Brendan · Post by **Brendan** » Sat Nov 11, 2006 6:58 am

Hi,

hckr83 wrote:hi, I have been making an x86 emulator in C (not ++ ) and I'm attempting to make it faster(don't want a slow emulator like bochs)

For performance, Bochs is one of the fastest instruction interpretters I've ever seen, and there's probably nothing I can think of to make it faster that hasn't already been done. It's slow compared to dynamic translation, and even slower compared to virtualisers/hyper-visors, but it's still one of the fastest emulators of it's type.

Consider the minimum work an instruction interpretter needs to do to emulate a simple fast instruction. For an example, consider the "stc" instruction, as it's one opcode and does almost nothing (set the carry flag - how hard can it be?).

First you need to get the opcode for it, which includes checking to see if EIP reached the code segment limit, and then checking if paging is enabled or not (and possibly checking if EIP moved on to the next 4 KB page if paging is enabled). I'd guess these checks add up to 6 cycles (best case).

Then there's getting the first opcode. For this I'd probably do something like "movzx eax, byte [ <foo> ]". The reason for making sure the highest bits are clear will be obvious soon. Anyway, add another 3 cycles for this.

Next, I'd do something like "jmp near [mainOpcodeTable + eax * 4]". You could use an indirect call (slightly worse) or a "switch/case" (much worse). Regardless of what you do the CPU can't guess what's going on and can't prefetch anything, so you're looking at a full pipeline stall. The costs for this is around 20 cycles (but depends a lot on a lot of things).

Now you've reached the "STC" emulation code. There's no need for any checks, and you can do something like "or [CPU.eflags],CARRYFLAG". Very roughly, another 3 cycles.

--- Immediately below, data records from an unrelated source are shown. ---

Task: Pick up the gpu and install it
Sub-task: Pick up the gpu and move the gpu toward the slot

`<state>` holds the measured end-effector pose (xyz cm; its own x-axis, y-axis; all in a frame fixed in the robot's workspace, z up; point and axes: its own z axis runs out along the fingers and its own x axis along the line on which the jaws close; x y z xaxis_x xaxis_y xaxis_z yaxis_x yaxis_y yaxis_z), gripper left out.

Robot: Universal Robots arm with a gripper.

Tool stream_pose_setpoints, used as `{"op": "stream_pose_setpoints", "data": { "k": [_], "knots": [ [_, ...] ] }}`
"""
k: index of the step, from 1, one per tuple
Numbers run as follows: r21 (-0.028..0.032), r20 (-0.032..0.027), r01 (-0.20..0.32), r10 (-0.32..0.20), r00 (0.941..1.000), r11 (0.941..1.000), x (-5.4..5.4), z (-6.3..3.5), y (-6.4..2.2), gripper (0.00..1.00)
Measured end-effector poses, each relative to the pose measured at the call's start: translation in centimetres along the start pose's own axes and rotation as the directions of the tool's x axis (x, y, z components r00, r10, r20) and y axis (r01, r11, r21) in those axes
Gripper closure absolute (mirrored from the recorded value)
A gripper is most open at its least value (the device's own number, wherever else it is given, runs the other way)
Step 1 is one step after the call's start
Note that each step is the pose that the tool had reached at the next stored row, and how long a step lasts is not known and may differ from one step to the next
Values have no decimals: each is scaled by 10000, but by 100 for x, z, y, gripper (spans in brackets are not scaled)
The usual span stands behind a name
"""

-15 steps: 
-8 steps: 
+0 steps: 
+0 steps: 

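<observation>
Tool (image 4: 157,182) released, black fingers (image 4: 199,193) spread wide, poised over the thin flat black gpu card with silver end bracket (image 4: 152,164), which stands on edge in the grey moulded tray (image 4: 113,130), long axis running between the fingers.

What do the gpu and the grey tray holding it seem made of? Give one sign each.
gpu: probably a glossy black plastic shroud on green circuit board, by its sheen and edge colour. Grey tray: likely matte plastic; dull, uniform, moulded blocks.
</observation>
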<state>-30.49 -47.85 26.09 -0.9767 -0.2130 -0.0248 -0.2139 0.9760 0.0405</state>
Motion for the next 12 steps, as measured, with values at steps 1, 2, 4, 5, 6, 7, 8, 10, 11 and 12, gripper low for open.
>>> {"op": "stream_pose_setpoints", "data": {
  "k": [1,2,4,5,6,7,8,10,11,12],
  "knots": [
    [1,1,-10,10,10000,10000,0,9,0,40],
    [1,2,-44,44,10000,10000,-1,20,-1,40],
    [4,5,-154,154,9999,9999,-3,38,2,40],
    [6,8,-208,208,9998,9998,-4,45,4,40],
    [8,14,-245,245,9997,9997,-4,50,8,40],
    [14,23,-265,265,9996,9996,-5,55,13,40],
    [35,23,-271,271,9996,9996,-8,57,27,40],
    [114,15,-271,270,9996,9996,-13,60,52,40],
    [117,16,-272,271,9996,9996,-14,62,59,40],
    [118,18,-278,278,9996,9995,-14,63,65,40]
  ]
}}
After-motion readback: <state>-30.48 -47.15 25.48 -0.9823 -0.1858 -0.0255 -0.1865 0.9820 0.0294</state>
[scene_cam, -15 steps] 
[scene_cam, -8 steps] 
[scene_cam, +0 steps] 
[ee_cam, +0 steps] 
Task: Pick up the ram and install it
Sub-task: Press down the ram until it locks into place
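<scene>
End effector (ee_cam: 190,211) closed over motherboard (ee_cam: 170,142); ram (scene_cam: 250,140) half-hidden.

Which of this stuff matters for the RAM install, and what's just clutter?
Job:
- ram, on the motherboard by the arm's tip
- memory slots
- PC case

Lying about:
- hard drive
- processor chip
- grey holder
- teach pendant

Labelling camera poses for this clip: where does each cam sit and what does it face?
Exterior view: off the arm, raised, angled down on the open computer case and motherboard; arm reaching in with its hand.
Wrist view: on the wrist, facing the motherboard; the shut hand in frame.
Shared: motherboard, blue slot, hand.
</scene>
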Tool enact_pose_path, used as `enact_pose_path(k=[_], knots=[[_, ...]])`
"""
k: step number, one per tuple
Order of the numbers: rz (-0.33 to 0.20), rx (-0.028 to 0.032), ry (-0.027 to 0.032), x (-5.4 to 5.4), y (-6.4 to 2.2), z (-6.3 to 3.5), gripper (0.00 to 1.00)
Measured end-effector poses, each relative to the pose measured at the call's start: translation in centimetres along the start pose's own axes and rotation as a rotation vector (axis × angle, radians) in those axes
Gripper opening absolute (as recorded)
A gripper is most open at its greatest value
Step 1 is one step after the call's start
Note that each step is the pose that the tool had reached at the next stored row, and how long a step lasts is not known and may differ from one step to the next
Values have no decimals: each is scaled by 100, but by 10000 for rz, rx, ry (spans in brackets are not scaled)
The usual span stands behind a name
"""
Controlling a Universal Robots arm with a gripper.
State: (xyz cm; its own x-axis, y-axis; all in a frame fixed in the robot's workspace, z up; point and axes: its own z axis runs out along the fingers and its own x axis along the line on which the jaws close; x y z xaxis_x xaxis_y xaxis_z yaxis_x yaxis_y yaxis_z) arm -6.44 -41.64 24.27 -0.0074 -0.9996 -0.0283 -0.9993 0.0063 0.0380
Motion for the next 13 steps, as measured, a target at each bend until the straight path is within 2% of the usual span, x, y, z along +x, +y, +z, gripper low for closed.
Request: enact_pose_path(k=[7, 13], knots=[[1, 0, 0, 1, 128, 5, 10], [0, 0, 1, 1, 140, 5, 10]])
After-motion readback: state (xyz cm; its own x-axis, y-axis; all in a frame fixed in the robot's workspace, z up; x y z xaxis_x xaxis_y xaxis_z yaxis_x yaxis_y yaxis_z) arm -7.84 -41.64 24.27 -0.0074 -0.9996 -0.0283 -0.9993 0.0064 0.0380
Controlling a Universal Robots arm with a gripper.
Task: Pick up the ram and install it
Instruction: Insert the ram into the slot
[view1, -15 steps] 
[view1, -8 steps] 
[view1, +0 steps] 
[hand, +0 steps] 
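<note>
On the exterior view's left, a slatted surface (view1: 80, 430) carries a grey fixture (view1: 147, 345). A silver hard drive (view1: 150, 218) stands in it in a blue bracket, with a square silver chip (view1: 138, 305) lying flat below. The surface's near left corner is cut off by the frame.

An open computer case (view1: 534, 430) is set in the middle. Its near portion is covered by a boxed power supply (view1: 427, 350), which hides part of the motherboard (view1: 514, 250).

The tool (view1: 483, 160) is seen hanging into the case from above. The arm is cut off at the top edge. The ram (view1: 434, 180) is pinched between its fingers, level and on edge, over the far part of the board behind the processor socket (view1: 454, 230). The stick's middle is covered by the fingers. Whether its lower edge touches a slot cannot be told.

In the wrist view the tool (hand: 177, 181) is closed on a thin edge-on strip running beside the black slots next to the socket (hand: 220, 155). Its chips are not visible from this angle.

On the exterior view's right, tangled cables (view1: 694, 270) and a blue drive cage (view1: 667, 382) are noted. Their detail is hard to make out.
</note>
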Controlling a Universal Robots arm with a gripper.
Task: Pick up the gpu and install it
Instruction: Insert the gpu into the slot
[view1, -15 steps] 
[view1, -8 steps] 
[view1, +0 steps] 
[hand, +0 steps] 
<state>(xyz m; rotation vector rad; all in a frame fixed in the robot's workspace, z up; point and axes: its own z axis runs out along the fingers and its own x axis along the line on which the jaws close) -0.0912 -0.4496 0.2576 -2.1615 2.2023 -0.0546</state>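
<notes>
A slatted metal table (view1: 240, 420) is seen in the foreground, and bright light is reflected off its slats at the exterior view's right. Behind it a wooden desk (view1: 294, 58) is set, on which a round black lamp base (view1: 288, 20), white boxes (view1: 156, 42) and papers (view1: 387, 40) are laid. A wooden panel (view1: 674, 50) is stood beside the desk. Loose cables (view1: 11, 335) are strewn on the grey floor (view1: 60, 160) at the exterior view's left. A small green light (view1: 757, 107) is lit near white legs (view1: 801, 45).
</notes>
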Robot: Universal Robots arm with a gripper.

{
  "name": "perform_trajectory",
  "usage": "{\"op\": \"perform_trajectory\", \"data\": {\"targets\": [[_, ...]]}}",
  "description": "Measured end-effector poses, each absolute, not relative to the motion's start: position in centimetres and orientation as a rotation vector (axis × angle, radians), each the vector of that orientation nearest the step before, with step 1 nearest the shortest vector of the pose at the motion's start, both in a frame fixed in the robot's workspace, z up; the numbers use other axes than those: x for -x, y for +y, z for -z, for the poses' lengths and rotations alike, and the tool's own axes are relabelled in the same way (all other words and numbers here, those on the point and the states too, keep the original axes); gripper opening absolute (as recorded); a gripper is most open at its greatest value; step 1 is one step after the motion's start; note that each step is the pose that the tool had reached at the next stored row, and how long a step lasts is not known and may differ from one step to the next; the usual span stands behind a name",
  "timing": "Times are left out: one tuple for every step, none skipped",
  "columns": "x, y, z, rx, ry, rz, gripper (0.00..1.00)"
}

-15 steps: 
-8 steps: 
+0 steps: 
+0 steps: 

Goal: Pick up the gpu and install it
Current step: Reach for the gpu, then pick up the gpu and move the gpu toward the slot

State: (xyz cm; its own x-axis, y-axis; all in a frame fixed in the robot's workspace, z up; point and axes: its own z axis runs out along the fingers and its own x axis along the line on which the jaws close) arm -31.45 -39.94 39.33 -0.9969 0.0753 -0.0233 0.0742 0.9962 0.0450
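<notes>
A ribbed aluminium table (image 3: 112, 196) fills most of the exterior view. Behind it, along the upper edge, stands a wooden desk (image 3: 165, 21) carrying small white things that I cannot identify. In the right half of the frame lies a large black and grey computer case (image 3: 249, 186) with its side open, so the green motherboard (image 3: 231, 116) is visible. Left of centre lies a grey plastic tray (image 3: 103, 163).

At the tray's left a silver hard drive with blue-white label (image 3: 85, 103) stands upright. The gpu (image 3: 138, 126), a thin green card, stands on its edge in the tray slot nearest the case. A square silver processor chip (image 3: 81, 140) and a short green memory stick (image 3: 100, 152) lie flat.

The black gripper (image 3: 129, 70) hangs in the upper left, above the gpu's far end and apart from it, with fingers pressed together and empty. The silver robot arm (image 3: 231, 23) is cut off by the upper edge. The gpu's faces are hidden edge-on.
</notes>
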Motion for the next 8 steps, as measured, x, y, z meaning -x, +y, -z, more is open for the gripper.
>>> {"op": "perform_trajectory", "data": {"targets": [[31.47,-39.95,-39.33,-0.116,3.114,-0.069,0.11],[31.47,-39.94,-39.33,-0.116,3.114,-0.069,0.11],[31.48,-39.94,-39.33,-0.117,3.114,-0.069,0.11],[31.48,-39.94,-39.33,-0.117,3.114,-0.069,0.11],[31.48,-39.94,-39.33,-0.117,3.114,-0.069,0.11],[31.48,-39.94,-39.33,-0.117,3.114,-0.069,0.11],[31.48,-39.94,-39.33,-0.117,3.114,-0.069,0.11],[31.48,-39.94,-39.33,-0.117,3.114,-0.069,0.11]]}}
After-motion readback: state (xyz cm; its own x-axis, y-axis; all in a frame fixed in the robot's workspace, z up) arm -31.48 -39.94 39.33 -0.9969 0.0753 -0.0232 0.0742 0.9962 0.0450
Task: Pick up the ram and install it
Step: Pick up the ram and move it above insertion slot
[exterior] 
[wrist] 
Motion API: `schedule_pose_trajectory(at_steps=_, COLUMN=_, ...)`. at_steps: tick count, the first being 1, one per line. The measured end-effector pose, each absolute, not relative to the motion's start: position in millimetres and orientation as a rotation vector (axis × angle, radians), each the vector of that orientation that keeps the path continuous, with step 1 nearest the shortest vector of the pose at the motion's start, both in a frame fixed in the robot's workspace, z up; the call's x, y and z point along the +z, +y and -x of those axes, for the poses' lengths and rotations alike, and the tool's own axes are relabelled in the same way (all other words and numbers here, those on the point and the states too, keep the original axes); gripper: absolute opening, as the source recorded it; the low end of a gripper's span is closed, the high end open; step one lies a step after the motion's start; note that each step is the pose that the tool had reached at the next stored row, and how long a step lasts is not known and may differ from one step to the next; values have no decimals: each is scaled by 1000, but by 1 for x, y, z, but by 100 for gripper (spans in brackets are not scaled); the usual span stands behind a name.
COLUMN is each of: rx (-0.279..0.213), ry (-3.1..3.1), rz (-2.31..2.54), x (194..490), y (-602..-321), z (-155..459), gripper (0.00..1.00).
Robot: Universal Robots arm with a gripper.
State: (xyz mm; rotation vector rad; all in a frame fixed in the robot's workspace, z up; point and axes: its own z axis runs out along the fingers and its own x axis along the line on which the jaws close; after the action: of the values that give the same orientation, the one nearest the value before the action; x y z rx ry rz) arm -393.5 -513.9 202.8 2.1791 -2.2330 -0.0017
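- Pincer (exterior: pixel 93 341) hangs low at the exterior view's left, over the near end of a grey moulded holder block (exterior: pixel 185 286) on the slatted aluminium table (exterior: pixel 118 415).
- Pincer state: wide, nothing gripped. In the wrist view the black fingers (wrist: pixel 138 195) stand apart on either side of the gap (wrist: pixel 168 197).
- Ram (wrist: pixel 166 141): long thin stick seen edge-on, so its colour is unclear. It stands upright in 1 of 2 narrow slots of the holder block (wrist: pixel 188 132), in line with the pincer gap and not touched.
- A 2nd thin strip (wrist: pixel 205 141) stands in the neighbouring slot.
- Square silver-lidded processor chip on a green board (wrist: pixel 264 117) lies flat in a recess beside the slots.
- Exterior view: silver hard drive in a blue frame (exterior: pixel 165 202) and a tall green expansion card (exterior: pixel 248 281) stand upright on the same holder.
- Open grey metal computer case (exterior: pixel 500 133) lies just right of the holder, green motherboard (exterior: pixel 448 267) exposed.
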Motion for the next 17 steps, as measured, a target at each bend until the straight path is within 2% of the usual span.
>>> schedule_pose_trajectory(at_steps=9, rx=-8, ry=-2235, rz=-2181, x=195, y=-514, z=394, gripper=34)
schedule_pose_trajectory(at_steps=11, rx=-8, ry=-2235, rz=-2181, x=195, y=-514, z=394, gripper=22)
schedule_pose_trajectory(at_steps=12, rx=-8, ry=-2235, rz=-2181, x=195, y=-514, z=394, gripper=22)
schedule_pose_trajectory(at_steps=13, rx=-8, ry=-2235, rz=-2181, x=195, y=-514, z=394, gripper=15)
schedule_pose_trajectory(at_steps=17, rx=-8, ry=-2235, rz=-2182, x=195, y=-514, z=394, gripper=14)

Lastly, you'd need to update EIP (and possibly the time stamp counter if you're being accurate), then do either a "ret" or a "jmp mainloop" depending on how you got here. Regardless of how you look at it, I'd estimate at least 6 cycles.

Add up all of this and you get roughly 38 cycles to emulate the simplest instruction I can think of. Of course this is "best case" - there's a large number of things that can make this much worse (doing a page table walk, checking for a "no-execute" flag, updating a "read" page table flag, having any form of cache miss on the host CPU, etc).

Now consider an instruction like "push dword [foo]" - how many checks are you going to need to do to find out if an exception needs to be generated? Then there's emulating the hardware (working out an IRQ is about to occur, updating the video, etc). This costs more overhead.

Then there's the host OS's overhead - task switches, memory management, GUI, etc.

For Bochs, the emulated computer is (roughly) 100 times slower than the host computer. I really don't think it's possible to get much improvement on that using the same techniques.

Cheers,

Brendan

earlz · Post by **earlz** » Sat Nov 11, 2006 9:28 am

For Bochs, the emulated computer is (roughly) 100 times slower than the host computer. I really don't think it's possible to get much improvement on that using the same techniques.

how is it done faster in VPC and VMWARE then?

Candy · Post by **Candy** » Sat Nov 11, 2006 9:30 am

I skipped over the "faster than bochs" line pretty quickly. Bochs is incredibly fast for a pure-software pure-emulation of other software. You are going to have one hell of a time to beat that project, not in a minor bit because of the great people working on it.

You can make a faster emulator however, but you'll have to use a different approach to make a difference. Might I recommend runtime local-recompiling code sequences to run on the native machine? It's awfully hard to get right still, but easier than beating bochs.

Candy · Post by **Candy** » Sat Nov 11, 2006 9:33 am

hckr83 wrote:
For Bochs, the emulated computer is (roughly) 100 times slower than the host computer. I really don't think it's possible to get much improvement on that using the same techniques.
how is it done faster in VPC and VMWARE then?

They cheat. Any of just letting the processor do the stuff still, runtime recompiling or translating, letting it run with a lot of catches that fix stuff at runtime, stuff like that. VPC might cheat even more when you're running windows in windows, since it can just pass on the calls.

The point of bochs is that you can run WinXP on a Sparc if you like to. It doesn't rely on the host and target having ANYTHING in common, so it doesn't assume anything. You can specify at compile time that you do want it to do a bit of this, but it's disrecommended as it's against the spirit. I'm still amazed that it makes 10k cycles / sec here with full tracing on.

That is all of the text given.